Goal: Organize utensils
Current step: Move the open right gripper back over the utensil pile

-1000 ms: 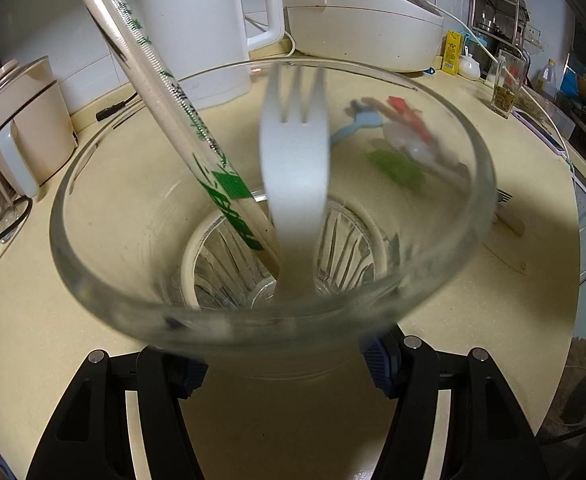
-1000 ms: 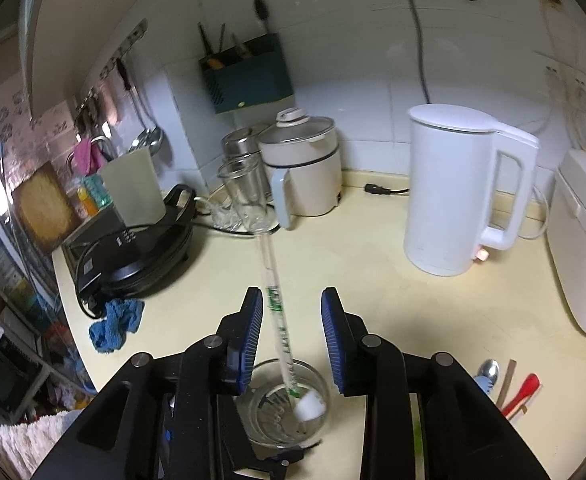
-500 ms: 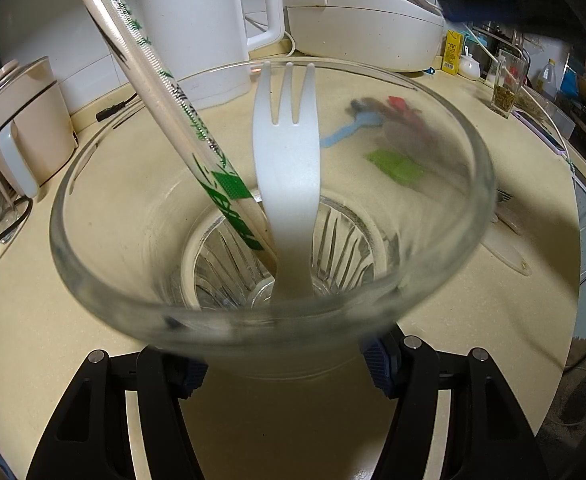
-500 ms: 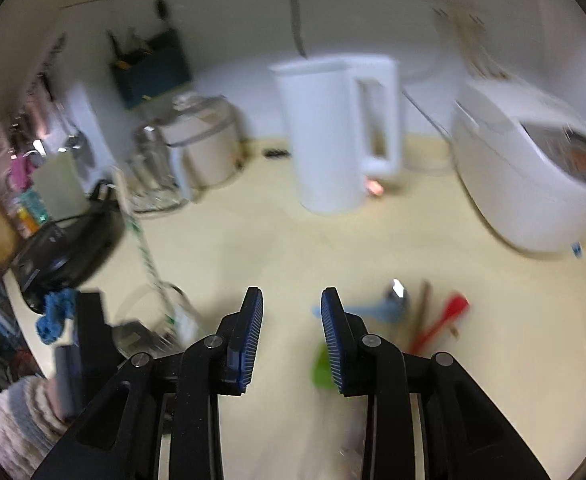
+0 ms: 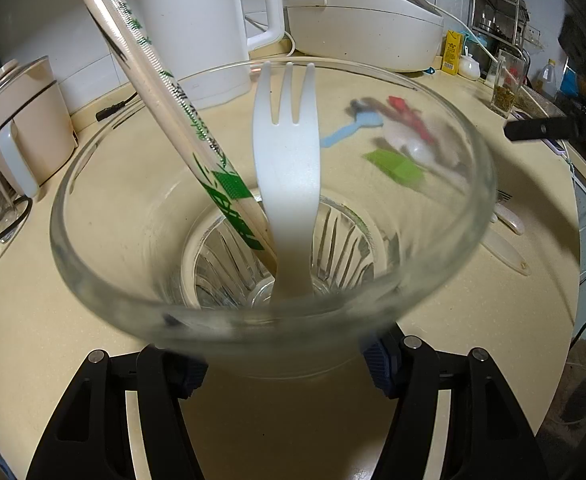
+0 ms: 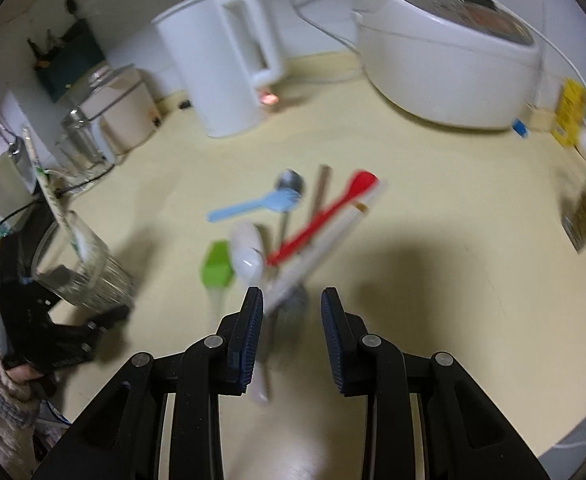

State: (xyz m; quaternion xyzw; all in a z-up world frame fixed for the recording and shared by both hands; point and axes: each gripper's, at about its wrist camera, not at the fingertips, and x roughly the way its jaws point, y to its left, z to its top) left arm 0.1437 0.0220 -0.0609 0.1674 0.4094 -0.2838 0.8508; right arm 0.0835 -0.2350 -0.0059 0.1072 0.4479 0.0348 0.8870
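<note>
glass cup [image 5: 253, 312] sits clenched in my left gripper [image 5: 281, 368], a white fork [image 5: 287, 176] and wrapped chopsticks [image 5: 161, 92] standing inside. my right gripper [image 6: 291, 312] hangs released, empty, over the utensil pile [image 6: 293, 236] on the counter [image 6: 433, 240].

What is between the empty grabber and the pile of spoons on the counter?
Nothing visible. The right gripper is open and empty, and the utensil pile lies just ahead of its fingertips on the bare counter, with its nearest handles already reaching between the fingers.
</note>
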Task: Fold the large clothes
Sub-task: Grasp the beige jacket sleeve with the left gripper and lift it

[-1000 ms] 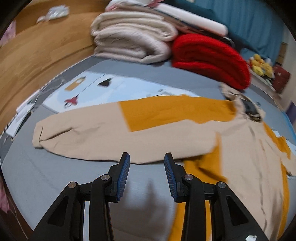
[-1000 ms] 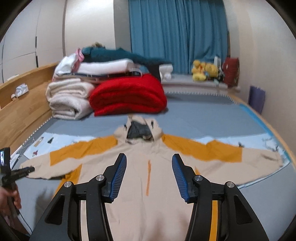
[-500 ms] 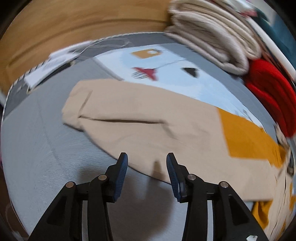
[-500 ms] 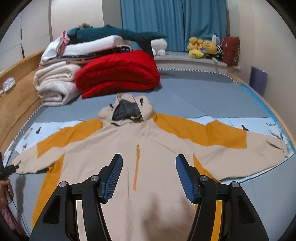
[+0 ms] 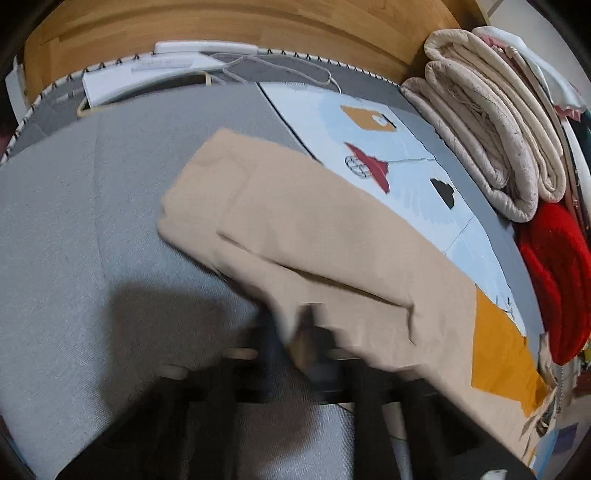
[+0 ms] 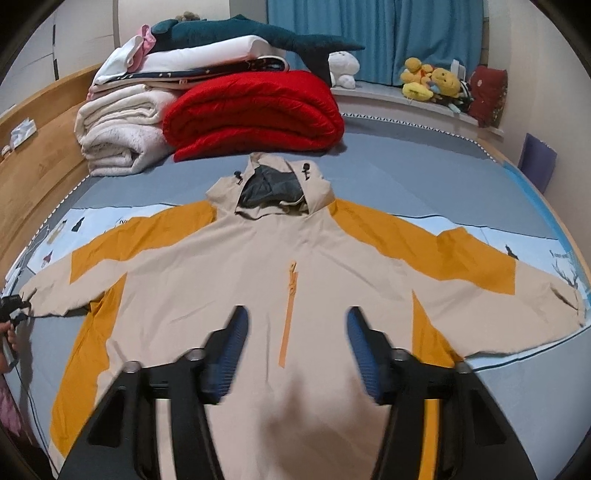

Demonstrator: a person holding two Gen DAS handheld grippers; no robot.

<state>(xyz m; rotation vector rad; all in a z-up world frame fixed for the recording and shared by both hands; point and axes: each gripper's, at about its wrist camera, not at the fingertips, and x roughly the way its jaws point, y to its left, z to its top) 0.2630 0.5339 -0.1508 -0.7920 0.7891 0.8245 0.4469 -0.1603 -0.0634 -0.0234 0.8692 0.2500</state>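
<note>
The jacket (image 6: 229, 295) lay spread flat on the bed (image 6: 424, 173), both sleeves out, nothing folded yet. The left tool (image 5: 306, 332) sat at the left sleeve (image 5: 295, 229), too blurred to tell its grip. The right tool (image 6: 293, 350) hovered wide open, empty.

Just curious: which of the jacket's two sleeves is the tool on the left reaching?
The beige left sleeve, nearest the wooden bed frame; the left gripper is at its lower edge. The other sleeve lies untouched.
</note>
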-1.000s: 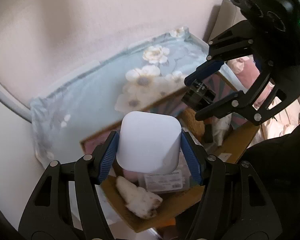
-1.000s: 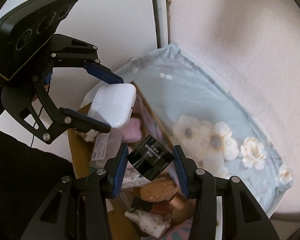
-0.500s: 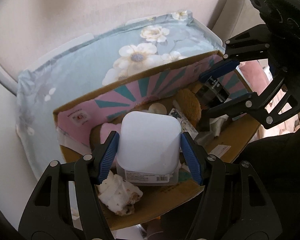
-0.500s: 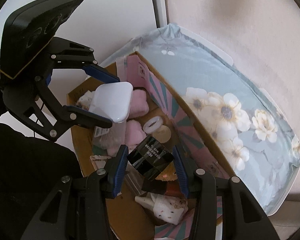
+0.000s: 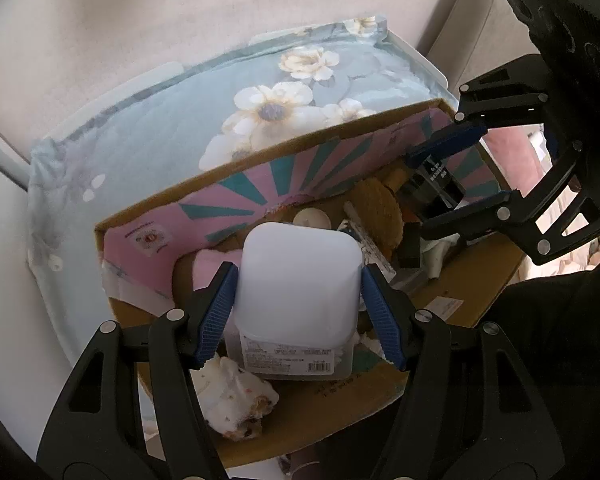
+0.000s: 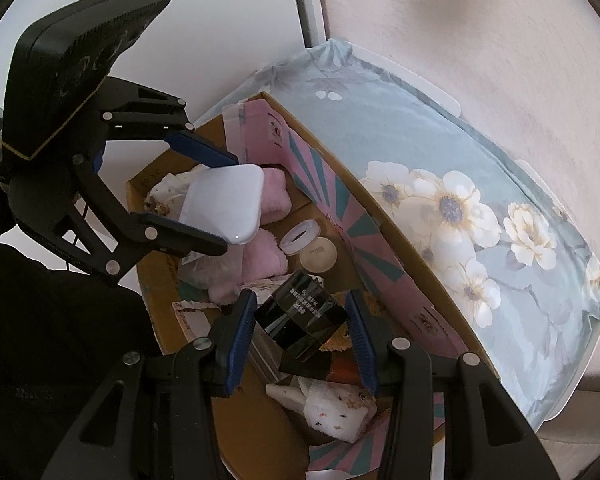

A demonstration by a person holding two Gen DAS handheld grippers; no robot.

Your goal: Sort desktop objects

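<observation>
The left gripper (image 5: 298,304) is clamped on a white case (image 5: 298,280). Both blue pads (image 5: 216,316) press against the case's sides. The case has rounded corners and a smooth, unmarked face. It hangs over the near end of an open cardboard box (image 5: 452,280), above a clear packet with a barcode label (image 5: 292,362).

The right gripper (image 6: 300,328) is clamped on a black block (image 6: 300,312). The block is glossy and faceted, with small white print on its upper face. It sits cornerwise between the pads (image 6: 240,336), with a pad on each side. It hangs inside the box opening, above the clutter.

In the right wrist view, the left gripper (image 6: 204,200) enters from the left with the case (image 6: 224,200) held over pink plush pieces (image 6: 264,256). In the left wrist view, the right gripper (image 5: 456,172) enters from the right with the block (image 5: 436,188) just beside the far box wall.

The box (image 6: 244,420) stands on a pale blue floral cloth (image 5: 160,128) that covers a white tray or table edge. The box's far wall shows a pink and teal ray pattern (image 5: 240,204).

Box contents:
- pink plush pieces
- a white ring (image 6: 300,236) touching a round cream lid (image 6: 318,256)
- a brown fuzzy piece (image 5: 380,208)
- a white speckled plush (image 6: 336,412) at the near end
- a second white plush (image 5: 232,400), below the left gripper

A dark sleeve (image 6: 52,340) fills the lower left of the right wrist view.
</observation>
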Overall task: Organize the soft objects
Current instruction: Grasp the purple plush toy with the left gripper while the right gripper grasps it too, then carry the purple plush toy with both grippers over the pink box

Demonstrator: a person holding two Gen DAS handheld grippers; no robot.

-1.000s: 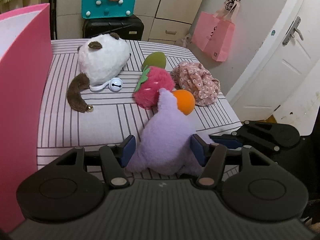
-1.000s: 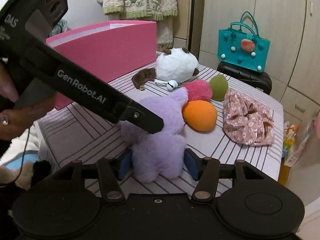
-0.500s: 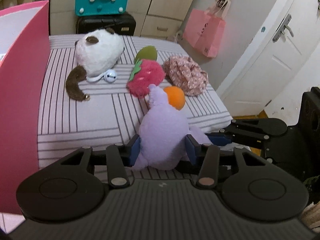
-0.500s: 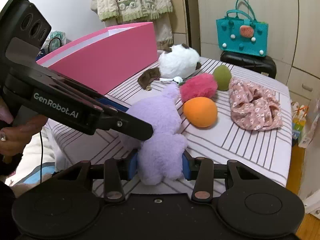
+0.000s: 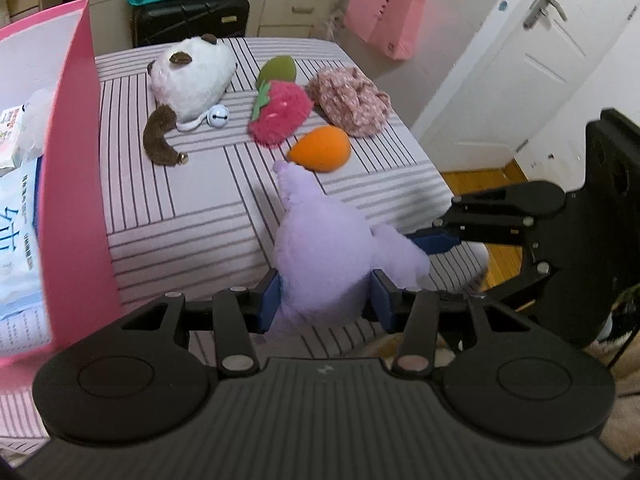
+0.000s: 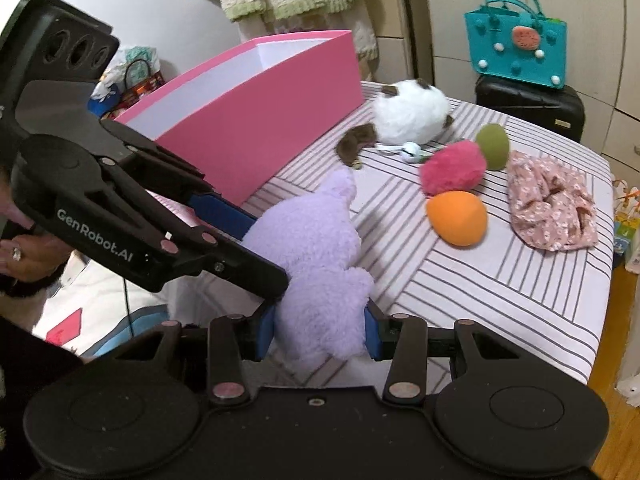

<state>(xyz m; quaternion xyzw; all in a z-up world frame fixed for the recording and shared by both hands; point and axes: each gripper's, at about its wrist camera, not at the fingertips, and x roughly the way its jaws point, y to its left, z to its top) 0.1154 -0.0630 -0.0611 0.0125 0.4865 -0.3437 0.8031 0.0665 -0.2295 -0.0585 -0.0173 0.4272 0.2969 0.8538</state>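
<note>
A purple plush toy (image 5: pixel 324 248) is held above the near edge of the striped table by both grippers. My left gripper (image 5: pixel 325 300) is shut on its base, and my right gripper (image 6: pixel 318 332) is shut on it from the other side (image 6: pixel 316 256). On the table lie an orange foam egg (image 5: pixel 320 154), a pink plush strawberry (image 5: pixel 280 114), a green egg (image 5: pixel 277 70), a white-and-brown plush with a bell (image 5: pixel 190 78) and a floral cloth bundle (image 5: pixel 350 102). A pink box (image 6: pixel 248 120) stands open at the table's left.
The pink box (image 5: pixel 76 184) holds paper packets. A black suitcase (image 5: pixel 192 18) with a teal bag (image 6: pixel 516 50) on it stands behind the table. A pink bag (image 5: pixel 384 16) hangs by a white door (image 5: pixel 520 64). Wooden floor lies to the right.
Both grippers have closed on the purple plush and lifted it back off the table toward the near edge. The other toys have not moved.
</note>
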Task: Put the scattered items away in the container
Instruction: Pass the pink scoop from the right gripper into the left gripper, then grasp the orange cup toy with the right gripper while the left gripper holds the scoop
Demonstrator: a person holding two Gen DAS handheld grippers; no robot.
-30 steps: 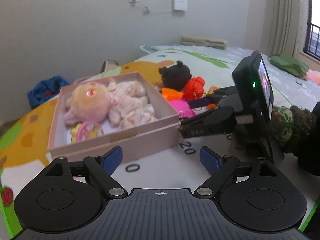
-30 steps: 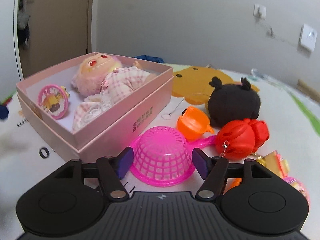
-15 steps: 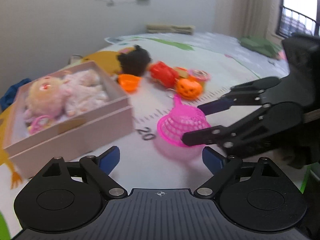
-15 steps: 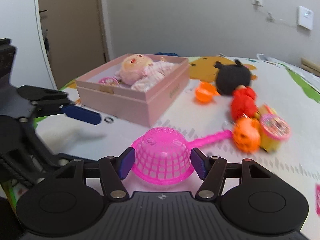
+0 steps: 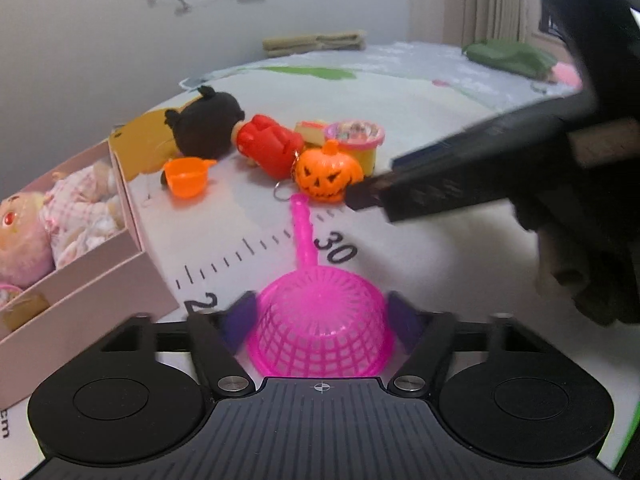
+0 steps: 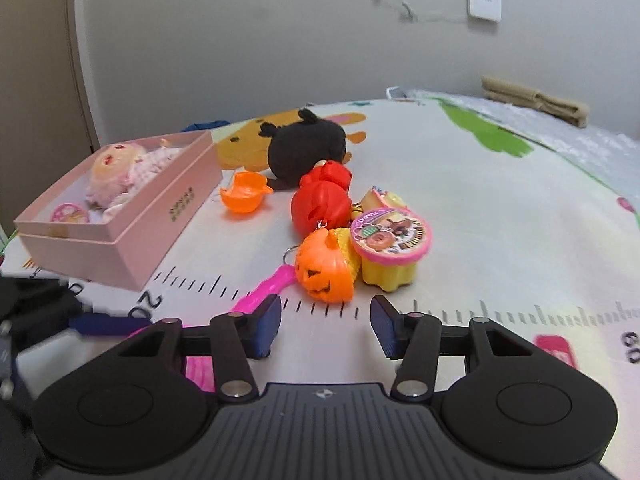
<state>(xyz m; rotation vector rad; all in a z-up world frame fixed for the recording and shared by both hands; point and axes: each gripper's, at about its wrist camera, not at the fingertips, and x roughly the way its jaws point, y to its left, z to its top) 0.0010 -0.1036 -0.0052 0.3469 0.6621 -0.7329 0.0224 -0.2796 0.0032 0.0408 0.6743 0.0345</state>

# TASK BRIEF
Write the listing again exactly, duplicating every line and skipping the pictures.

# RESPONSE AREA
Goal: Organize utensils
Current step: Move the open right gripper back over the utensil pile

-1000 ms: 
-1000 ms: 
-500 ms: 
-500 ms: 
+0 ms: 
+0 ms: 

State: (xyz m; quaternion xyzw; all in a z-up world frame fixed for the recording and shared by both hands; point and axes: each gripper's, at about its wrist camera, not at the fingertips, and x roughly the way its jaws point, y to its left, z to its top) left arm 0.1437 0.0220 -0.0609 0.1674 0.4094 -0.2838 0.8508; right arm 0.0835 -0.2350 -0.0059 0.1072 0.4479 0.0348 0.8870
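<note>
glass cup [image 5: 253, 312] sits clenched in my left gripper [image 5: 281, 368], a white fork [image 5: 287, 176] and wrapped chopsticks [image 5: 161, 92] standing inside. my right gripper [image 6: 291, 312] hangs released, empty, over the utensil pile [image 6: 293, 236] on the counter [image 6: 433, 240].

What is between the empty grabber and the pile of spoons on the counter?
Nothing visible. The right gripper is open and empty, and the utensil pile lies just ahead of its fingertips on the bare counter, with its nearest handles already reaching between the fingers.
</note>
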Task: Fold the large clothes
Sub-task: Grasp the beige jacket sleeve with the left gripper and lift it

[-1000 ms] 
[-1000 ms] 
[-500 ms] 
[-500 ms] 
[+0 ms] 
[+0 ms] 

Demonstrator: a person holding two Gen DAS handheld grippers; no robot.

<state>(xyz m; rotation vector rad; all in a z-up world frame fixed for the recording and shared by both hands; point and axes: each gripper's, at about its wrist camera, not at the fingertips, and x roughly the way its jaws point, y to its left, z to its top) 0.2630 0.5339 -0.1508 -0.7920 0.7891 0.8245 0.4469 -0.1603 -0.0634 -0.0234 0.8692 0.2500</state>
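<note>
The jacket (image 6: 229, 295) lay spread flat on the bed (image 6: 424, 173), both sleeves out, nothing folded yet. The left tool (image 5: 306, 332) sat at the left sleeve (image 5: 295, 229), too blurred to tell its grip. The right tool (image 6: 293, 350) hovered wide open, empty.

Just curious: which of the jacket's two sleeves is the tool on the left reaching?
The beige left sleeve, nearest the wooden bed frame; the left gripper is at its lower edge. The other sleeve lies untouched.
</note>
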-1.000s: 
-1.000s: 
-0.500s: 
-0.500s: 
+0.000s: 
+0.000s: 

A demonstration by a person holding two Gen DAS handheld grippers; no robot.

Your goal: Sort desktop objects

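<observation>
The left gripper (image 5: 298,304) is clamped on a white case (image 5: 298,280). Both blue pads (image 5: 216,316) press against the case's sides. The case has rounded corners and a smooth, unmarked face. It hangs over the near end of an open cardboard box (image 5: 452,280), above a clear packet with a barcode label (image 5: 292,362).

The right gripper (image 6: 300,328) is clamped on a black block (image 6: 300,312). The block is glossy and faceted, with small white print on its upper face. It sits cornerwise between the pads (image 6: 240,336), with a pad on each side. It hangs inside the box opening, above the clutter.

In the right wrist view, the left gripper (image 6: 204,200) enters from the left with the case (image 6: 224,200) held over pink plush pieces (image 6: 264,256). In the left wrist view, the right gripper (image 5: 456,172) enters from the right with the block (image 5: 436,188) just beside the far box wall.

The box (image 6: 244,420) stands on a pale blue floral cloth (image 5: 160,128) that covers a white tray or table edge. The box's far wall shows a pink and teal ray pattern (image 5: 240,204).

Box contents:
- pink plush pieces
- a white ring (image 6: 300,236) touching a round cream lid (image 6: 318,256)
- a brown fuzzy piece (image 5: 380,208)
- a white speckled plush (image 6: 336,412) at the near end
- a second white plush (image 5: 232,400), below the left gripper

A dark sleeve (image 6: 52,340) fills the lower left of the right wrist view.
</observation>
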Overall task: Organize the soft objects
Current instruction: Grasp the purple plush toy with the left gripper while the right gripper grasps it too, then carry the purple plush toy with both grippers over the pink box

Demonstrator: a person holding two Gen DAS handheld grippers; no robot.

-1.000s: 
-1.000s: 
-0.500s: 
-0.500s: 
+0.000s: 
+0.000s: 

<state>(xyz m; quaternion xyzw; all in a z-up world frame fixed for the recording and shared by both hands; point and axes: each gripper's, at about its wrist camera, not at the fingertips, and x roughly the way its jaws point, y to its left, z to its top) 0.1154 -0.0630 -0.0611 0.0125 0.4865 -0.3437 0.8031 0.0665 -0.2295 -0.0585 -0.0173 0.4272 0.2969 0.8538</state>
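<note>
A purple plush toy (image 5: pixel 324 248) is held above the near edge of the striped table by both grippers. My left gripper (image 5: pixel 325 300) is shut on its base, and my right gripper (image 6: pixel 318 332) is shut on it from the other side (image 6: pixel 316 256). On the table lie an orange foam egg (image 5: pixel 320 154), a pink plush strawberry (image 5: pixel 280 114), a green egg (image 5: pixel 277 70), a white-and-brown plush with a bell (image 5: pixel 190 78) and a floral cloth bundle (image 5: pixel 350 102). A pink box (image 6: pixel 248 120) stands open at the table's left.
The pink box (image 5: pixel 76 184) holds paper packets. A black suitcase (image 5: pixel 192 18) with a teal bag (image 6: pixel 516 50) on it stands behind the table. A pink bag (image 5: pixel 384 16) hangs by a white door (image 5: pixel 520 64). Wooden floor lies to the right.
Both grippers have closed on the purple plush and lifted it back off the table toward the near edge. The other toys have not moved.
</note>
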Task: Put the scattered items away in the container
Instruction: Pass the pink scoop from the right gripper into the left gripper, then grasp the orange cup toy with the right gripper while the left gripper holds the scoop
Demonstrator: a person holding two Gen DAS handheld grippers; no robot.
-30 steps: 
-30 steps: 
-15 steps: 
-15 steps: 
+0 steps: 
+0 steps: 
<state>(xyz m; rotation vector rad; all in a z-up world frame fixed for the recording and shared by both hands; point and axes: each gripper's, at about its wrist camera, not at the fingertips, and x roughly the way its jaws point, y to its left, z to its top) 0.0010 -0.1036 -0.0052 0.3469 0.6621 -0.7329 0.0224 -0.2796 0.0032 0.0408 0.6743 0.0345</state>

Above is the complete output.